Para Marcelo, em termos simples, “não é fácil de ver de onde virá a prometida oferta de casa para habitação com eficácia e rapidez”, e considera que este “é um exemplo de como um mau arranque de resposta a uma carência que o tempo tornou dramática, crucial e muito urgente pode marcá-la negativamente”.
Tudo somado, diz o Presidente da República sobre o Mais Habitação, “nem no arrendamento forçado, nem no alojamento local, nem no envolvimento do Estado, nem no seu apoio às cooperativas, nem nos meios concretos e prazos de atuação, nem na total ausência de acordo de regime ou de mínimo consenso partidário, o presente diploma é suficientemente credível quanto à sua execução a curto prazo, e, por isso, mobilizador para o desafio a enfrentar por todos os seus imprescindíveis protagonistas – públicos, privados, sociais, e, sobretudo, portugueses em geral”.
Sabe “que a maioria absoluta parlamentar pode repetir, em escassas semanas, a aprovação acabada de votar”, contudo, “não é isso que pode ou deve impedir a expressão de uma funda convicção e de um sereno juízo analítico negativos”.
Foi a 28.ª vez que o Presidente da República usou o poder de veto: cinco das quais incidiram sobre decretos do Governo e as restantes 23 sobre legislação da Assembleia da República.
Entretanto, o PS já veio dizer que vai confirmar diploma do Governo no Parlamento.

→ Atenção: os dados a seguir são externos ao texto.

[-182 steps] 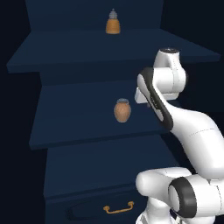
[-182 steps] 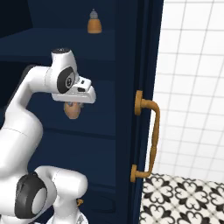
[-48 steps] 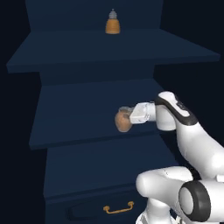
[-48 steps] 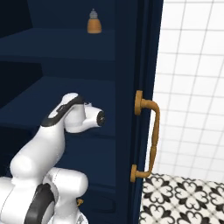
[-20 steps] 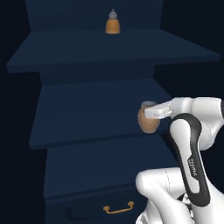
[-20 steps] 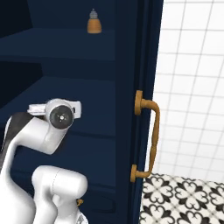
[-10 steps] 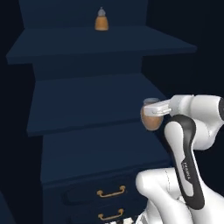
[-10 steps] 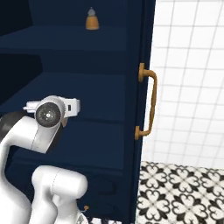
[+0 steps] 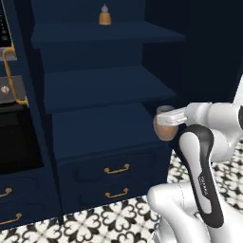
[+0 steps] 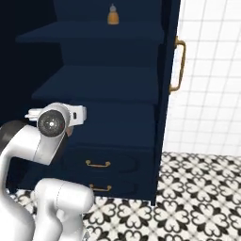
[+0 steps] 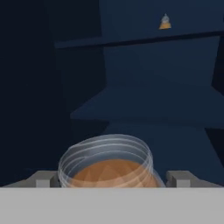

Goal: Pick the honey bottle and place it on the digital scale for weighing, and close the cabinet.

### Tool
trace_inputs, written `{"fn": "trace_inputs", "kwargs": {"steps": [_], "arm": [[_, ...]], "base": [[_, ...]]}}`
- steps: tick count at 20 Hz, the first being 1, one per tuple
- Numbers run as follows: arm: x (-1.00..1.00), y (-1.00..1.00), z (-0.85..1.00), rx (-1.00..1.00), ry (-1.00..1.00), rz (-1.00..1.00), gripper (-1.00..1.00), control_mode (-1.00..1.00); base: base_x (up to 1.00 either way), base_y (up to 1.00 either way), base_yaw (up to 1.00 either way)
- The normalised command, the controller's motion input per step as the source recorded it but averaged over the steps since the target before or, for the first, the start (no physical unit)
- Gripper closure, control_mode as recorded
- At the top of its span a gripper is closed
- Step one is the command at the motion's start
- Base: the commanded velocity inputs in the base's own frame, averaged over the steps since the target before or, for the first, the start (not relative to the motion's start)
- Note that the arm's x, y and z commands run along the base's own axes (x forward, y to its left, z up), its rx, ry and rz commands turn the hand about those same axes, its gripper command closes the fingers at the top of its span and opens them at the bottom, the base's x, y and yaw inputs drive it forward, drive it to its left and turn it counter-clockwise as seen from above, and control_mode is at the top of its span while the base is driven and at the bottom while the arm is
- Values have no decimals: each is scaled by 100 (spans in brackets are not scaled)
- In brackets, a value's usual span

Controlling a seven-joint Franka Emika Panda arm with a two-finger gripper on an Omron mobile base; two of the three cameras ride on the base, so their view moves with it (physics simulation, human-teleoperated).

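My gripper (image 9: 165,124) is shut on the honey bottle (image 9: 163,130), a small amber-brown jar with a pale rim, and holds it in the air in front of the open cabinet (image 9: 109,85), clear of its shelves. In the hand view the honey bottle (image 11: 107,165) sits between the two fingertips (image 11: 43,178), its rim facing the camera. The cabinet's right door (image 10: 168,70) stands open with a brass handle (image 10: 178,64). The digital scale is out of view.
An orange bottle with a grey cap (image 9: 105,15) stands on the top shelf (image 10: 94,32). Brass-handled drawers (image 9: 116,169) lie below the shelves. A black oven column (image 9: 8,90) is at the left. Patterned floor tiles (image 10: 188,188) and a white tiled wall (image 10: 212,70) are at the right.
The whole picture has shifted and the cabinet looks farther off, so the base has moved. The honey bottle stays in the gripper, off the shelf.
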Motion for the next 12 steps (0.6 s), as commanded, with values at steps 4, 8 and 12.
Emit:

Restantes partidos, da esquerda à direita, PSD, CDS, IL e BE lamentam atitude socialista e aplaudem decisão do PR.
Mais Habitação não representa “base de apoio nacional que precisava”
O Presidente da República justificou o veto político ao decreto sobre a habitação com a ausência de consenso partidário e alegando a eficácia reduzida das medidas, afirmando que “a vida continua” se o PS confirmar o decreto.
“Eu enumero, ponto por ponto […], insuficiências de aplicação rápida deste pacote e da ausência total de acordo de regime, total de consenso partidário, é apenas uma força política que vota a favor, dois deputados de duas outras forças políticas abstêm-se e tudo o resto vota contra. Precisávamos era de uma reforma que não fosse para dois anos, dois anos e meio, e para isso tinha de ter um apoio significativo no parlamento”, sustentou Marcelo Rebelo de Sousa no primeiro de dois dias de visita oficial a Varsóvia.
O chefe de Estado acrescentou que, “sabendo que há uma maioria que pode reconfirmar, em consciência não podia deixar de dizer o que pensava”, porque o conjunto de diplomas “não representava a base de apoio nacional que era necessária”.
“É uma questão de exercício de competência pela Assembleia da República e o Presidente exerce a sua competência. A Assembleia confirma, a vida continua e cá estaremos vivos para daqui a dois, três anos, vermos o resultado”, declarou.